Hello forum,
This question is following the footsteps of the “Back on your feet” talk by @cloud8421 https://www.youtube.com/watch?v=kWYgrA2YshE talk.
Context:
- there is an application that can report a status of the transaction and one application can report status for one particular account, i.e. it’s required to spawn 1k applications to monitor 1k accounts. Accounts are created and destroyed dynamically, on scale > 1 million a week.
Problem:
- what is the most scalable and reliable OTP architecture to monitor > 1 million transactions simultaneously
The first and the simplest option is to run a process per account, simple and easy.

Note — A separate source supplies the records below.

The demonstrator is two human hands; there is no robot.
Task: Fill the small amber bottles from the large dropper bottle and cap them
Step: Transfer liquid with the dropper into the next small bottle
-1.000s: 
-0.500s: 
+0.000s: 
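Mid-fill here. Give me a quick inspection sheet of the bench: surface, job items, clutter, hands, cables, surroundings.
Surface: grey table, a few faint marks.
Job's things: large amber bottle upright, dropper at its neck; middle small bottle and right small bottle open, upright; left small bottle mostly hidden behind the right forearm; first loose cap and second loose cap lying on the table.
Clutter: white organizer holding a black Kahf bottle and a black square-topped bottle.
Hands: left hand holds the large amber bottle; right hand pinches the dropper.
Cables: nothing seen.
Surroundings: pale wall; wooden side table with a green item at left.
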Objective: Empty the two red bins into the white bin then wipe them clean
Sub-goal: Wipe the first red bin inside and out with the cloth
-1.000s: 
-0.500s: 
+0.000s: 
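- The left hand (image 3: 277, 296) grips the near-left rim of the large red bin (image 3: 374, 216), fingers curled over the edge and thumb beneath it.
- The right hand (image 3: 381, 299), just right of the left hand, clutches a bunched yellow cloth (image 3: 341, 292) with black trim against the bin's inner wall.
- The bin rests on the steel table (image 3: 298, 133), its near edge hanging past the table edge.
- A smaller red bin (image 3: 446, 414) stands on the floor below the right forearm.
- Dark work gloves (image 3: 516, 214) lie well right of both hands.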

Second is to create a pool of processes each of which will be in control of N accounts/processes and circularly poll them (RR).
+---->ScannerWorker +---> N account RPC processes
|
Scanner+---->ScannerWorker +---> N account RPC processes
|
+---->ScannerWorker +---> N account RPC processes
Now there a couple problems with restoring failed d ScannerWorker
- If I will use
phash2
to distribute accounts between workers I can’t useScannerWorker
PID because it will be impossible to address requests to its accounts because of the new PID after restart. I need to have a stack of IDs and accounts attached to each ID and have newly createdScannerWorker
pickup that first ID in the stack and spawn processes for the associated accounts.
Does that makes sense? Where and how that can possibly go wrong? What could I miss?